See below for instructions. Upon running the terraform script you should receive a blob of private key outputed into the terminal along with the instance public ip.
- Create a pem file (ex.
dev-key.pem
) - Set proper permissions by running
chmod 400 ./dev-key.pem
- Ssh into the instance
ssh -i "dev-key.pem" ec2-user@<output-instance-ip>
- Test out send message via the AWS cli (success message)
# Set the default region for the AWS cli
export AWS_DEFAULT_REGION=us-east-1
# Send a success message
aws sqs send-message \
--queue-url=<aws_queue_url> \
--message-body '{"type": "DATA", "message": "sending some message"}'
- Observe the cloudWatch Log (It should output your queue message)
The lambda is configured to simulate event given a specific type of message with type: ERROR
.
- Test out send message via the AWS cli (failure message)
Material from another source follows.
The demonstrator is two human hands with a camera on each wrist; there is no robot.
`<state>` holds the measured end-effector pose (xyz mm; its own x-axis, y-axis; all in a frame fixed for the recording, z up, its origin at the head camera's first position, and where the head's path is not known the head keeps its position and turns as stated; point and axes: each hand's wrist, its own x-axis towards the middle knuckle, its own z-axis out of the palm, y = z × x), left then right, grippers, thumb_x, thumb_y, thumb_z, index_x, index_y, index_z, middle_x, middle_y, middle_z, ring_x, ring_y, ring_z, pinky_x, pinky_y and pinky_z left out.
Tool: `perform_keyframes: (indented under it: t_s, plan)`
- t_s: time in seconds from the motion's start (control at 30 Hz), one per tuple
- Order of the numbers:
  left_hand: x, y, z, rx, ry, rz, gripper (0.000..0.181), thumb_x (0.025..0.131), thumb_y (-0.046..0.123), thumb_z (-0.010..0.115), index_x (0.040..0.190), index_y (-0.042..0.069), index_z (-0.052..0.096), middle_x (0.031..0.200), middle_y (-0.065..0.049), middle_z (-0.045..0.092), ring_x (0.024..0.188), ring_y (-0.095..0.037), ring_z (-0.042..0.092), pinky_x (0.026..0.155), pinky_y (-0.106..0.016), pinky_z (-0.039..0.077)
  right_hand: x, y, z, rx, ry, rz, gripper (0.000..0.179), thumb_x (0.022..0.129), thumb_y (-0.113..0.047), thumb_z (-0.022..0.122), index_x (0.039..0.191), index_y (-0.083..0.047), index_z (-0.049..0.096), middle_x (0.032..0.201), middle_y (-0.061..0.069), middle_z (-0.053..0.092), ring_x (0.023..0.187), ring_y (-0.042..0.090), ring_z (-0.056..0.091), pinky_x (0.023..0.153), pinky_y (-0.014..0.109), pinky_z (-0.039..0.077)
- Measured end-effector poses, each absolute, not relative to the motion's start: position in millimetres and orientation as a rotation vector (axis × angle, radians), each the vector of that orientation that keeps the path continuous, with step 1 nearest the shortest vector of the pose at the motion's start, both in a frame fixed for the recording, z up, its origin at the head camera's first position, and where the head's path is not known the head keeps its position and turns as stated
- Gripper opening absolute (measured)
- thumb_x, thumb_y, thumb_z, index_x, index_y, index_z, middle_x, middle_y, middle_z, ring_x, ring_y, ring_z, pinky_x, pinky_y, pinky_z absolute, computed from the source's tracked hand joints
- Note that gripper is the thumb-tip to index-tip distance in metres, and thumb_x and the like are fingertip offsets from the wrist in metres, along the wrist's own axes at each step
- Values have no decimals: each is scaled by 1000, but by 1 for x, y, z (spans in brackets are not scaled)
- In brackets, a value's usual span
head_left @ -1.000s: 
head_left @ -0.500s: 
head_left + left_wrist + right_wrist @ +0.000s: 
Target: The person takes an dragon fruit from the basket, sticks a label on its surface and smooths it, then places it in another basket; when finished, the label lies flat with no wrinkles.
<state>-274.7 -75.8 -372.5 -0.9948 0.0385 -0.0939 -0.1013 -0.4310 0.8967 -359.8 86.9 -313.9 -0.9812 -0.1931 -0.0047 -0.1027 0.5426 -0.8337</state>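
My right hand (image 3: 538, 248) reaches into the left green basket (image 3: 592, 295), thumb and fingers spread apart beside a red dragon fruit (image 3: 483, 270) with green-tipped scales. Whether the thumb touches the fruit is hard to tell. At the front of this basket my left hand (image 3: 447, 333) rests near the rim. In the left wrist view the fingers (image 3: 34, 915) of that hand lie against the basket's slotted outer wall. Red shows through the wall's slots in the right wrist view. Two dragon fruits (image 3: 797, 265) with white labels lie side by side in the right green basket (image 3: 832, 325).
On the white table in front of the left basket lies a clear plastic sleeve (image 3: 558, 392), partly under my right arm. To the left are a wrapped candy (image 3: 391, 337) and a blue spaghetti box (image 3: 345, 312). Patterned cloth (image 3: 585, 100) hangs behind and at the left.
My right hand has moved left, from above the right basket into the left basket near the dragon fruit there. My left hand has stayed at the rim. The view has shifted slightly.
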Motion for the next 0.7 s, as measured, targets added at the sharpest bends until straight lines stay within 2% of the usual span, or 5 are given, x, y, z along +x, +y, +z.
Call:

# Set the default region for the AWS cli
export AWS_DEFAULT_REGION=us-east-1
# Send a failure message
aws sqs send-message \
--queue-url=<aws_dlq_queue_url> \
--message-body '{ "type": "ERROR", "message": "Simulate a failure"}'
-
Observe the cloudWatch Log (It should output the error being thrown)
-
Receive message from the dead-letter-queue
# Receive the message from dlq
aws sqs receive-message \
--queue-url=<aws_dlq_queue_url>
Created custom versioning of lambda code changes via node.js scripts. The gist of it is when versioning is done through the npm (patch, minor, major) the terraform configuration will pick up changes and push changes based on the version in the package.json
.
Publishing:
// Patch
yarn run version:patch
// Minor
yarn run version:minor
// Major
yarn run version:major
Deploying:
terraform plan
terraform apply -auto-approve
Through this exercise there are a few things that I felt were caveats and took some time to figure out.
- Sourcing from Dead letter SQS queues - Receive Message
Sourcing from and getting messages is actually quite non-trivial. Messing around with ReceiveMessageWaitTimeSeconds
to get it to show up properly was quite a pain.
This make querying and figuring out how many messages are in the dead letter queue difficult. An alternative design will be required.
An alternative solution is to append the data in these failed queues into dynamodb for easy querying, identification and debugging (stretch exercise).
- Terraform setup
aws_iam_policy_attachment
When attaching one policy to a role is easy but the terraform documention does not really provide information on attaching multiple.
A good way to do this is just to make another aws_iam_policy_attachment
resource, example:
resource "aws_iam_policy_attachment" "attach_policy_to_role_instance_queue" {
name = "instance-role-attachment-queue"
roles = [aws_iam_role.instance_role.name]
policy_arn = aws_iam_policy.sqs_instance_policy.arn
}
resource "aws_iam_policy_attachment" "attach_policy_to_role_instance_queue-dlq" {
name = "instance-role-attachment-queue"
roles = [aws_iam_role.instance_role.name]
policy_arn = aws_iam_policy.dlq_sqs_instance_policy.arn
}
Important: The Big caveat is that the name has to be the same. Otherwise, it only attaches the last defined iam policy attachment.